THE TEAMS
- #1 seed, Long Beach State (26-1), Big West champion
- #2 seed, BYU (22-6), MPSF champion
- #3 seed, UCLA (24-7), at-large bid
- #4 seed, UCI (21-9), at-large bid
- #5 seed, Ohio State (23-5), MIVA champion
- #6 seed, Harvard (13-13), EIVA champion
- #7 seed, King (23-5), Conference Carolinas champion
THE SCHEDULE
- April 26, King (23-5) at Ohio State (23-5)
- May 1, Pauley Pavilion, UCLA:
- King/OSU winner v UCI (21-9)
- Harvard (13-13) @ UCLA (24-7)
- May 3:
- King/OSU/UCI winner v Long Beach State (26-1)
- Harvard/UCLA winner v BYU (22-6)
- May 5:
- semifinal winners
ANALYSIS
It is clear from the seedings that the NCAA committee was looking at regionalization and costs of travel rather than the best programs seeded the most fair. One could speculate that it is far cheaper for King to take a bus to Columbus, Ohio from Bristol, Tennessee than to fly King to Boston or fly Harvard to Bristol.
The second argument that supports this claim is the inclusion of UC Irvine over Hawai’i. It costs far less to bus Irvine to Los Angeles than to have the Rainbow Wahine fly into LAX.
Unfortunately, that is the NCAA’s only logical argument in this instance.
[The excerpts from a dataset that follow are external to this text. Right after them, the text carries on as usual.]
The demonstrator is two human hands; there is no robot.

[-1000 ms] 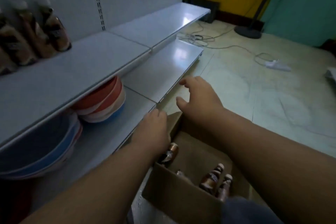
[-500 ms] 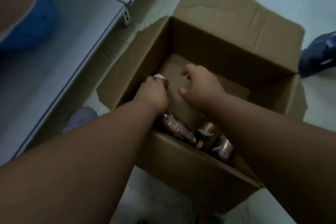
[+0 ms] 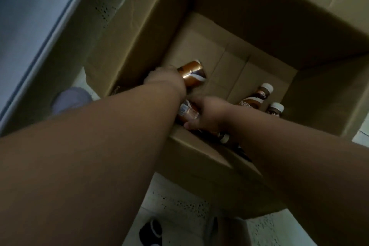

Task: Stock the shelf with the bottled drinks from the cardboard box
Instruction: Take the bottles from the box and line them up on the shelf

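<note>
Both hands have gone deeper into the cardboard box [image 3: 229,60] since half a second ago, and the view has closed in until the box fills most of it. The left hand [image 3: 165,80] is wrapped around a bottle [image 3: 192,75] near the box's left wall, raised off the bottom with its copper-brown base end pointing away from the person; a white-and-dark swirl crosses its label. The right hand [image 3: 207,116] curls over a second bottle [image 3: 187,114] against the near wall, thumb on a label that shows a barcode patch, though how firmly it grips is unclear.

Two more bottles lie on the box bottom toward the right wall: one [image 3: 257,98] with a white cap and a brown label with pale lettering, the other [image 3: 276,110] just beside it, only its white cap and dark neck showing. A further white cap [image 3: 224,138] peeks out under the right wrist at the near wall. That makes five bottles visible, all brown with white caps where caps show.

Along the left edge runs the grey shelf [image 3: 30,26], with pale floor [image 3: 173,205] below the box
</note>
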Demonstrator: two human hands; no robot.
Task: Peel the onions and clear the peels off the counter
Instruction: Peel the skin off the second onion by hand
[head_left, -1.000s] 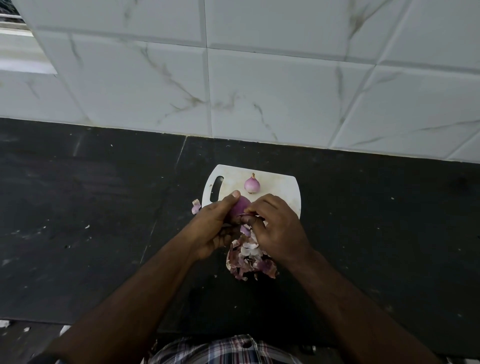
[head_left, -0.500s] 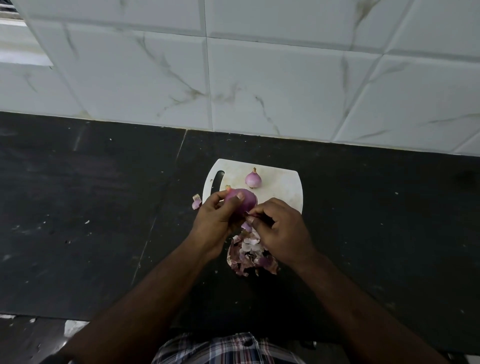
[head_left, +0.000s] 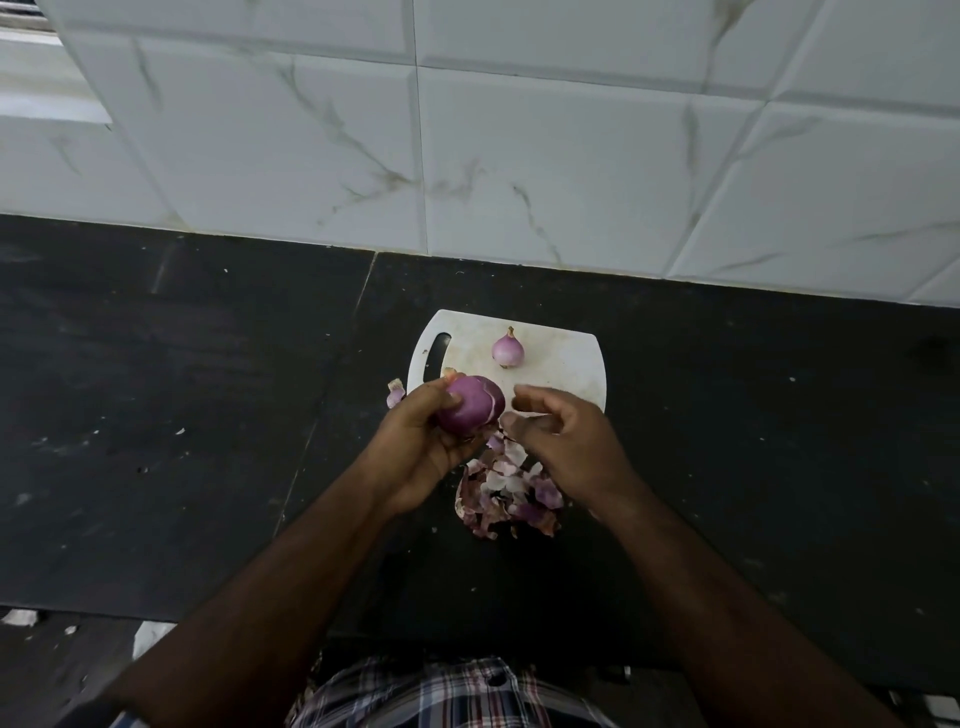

Harvard’s RPI coming into the last week of play was in the 20s, whereas OSU was in the top 10 the entire season, yet Harvard has been seeded higher than Ohio State, forcing the two-time defending champs to play an additional match. Also, Hawai’i owns two wins over UCI, including a semifinal win in the Big West tournament.
I’m also thinking that the last thing the Big West and MPSF conference winners wanted was to play teams from their own conference in the national semifinals. One could have modified the halves to avoid this possibility.
Please don’t tell me this is about geography. If geography is your justification for King going to Ohio State, why not send Irvine (last team in) to UCLA? That drive is much shorter than Bristol to Columbus.
‘Maybe’ geography is the reason Hawaii was left out? If that is the case, let’s not have a national tournament and just have regional champions.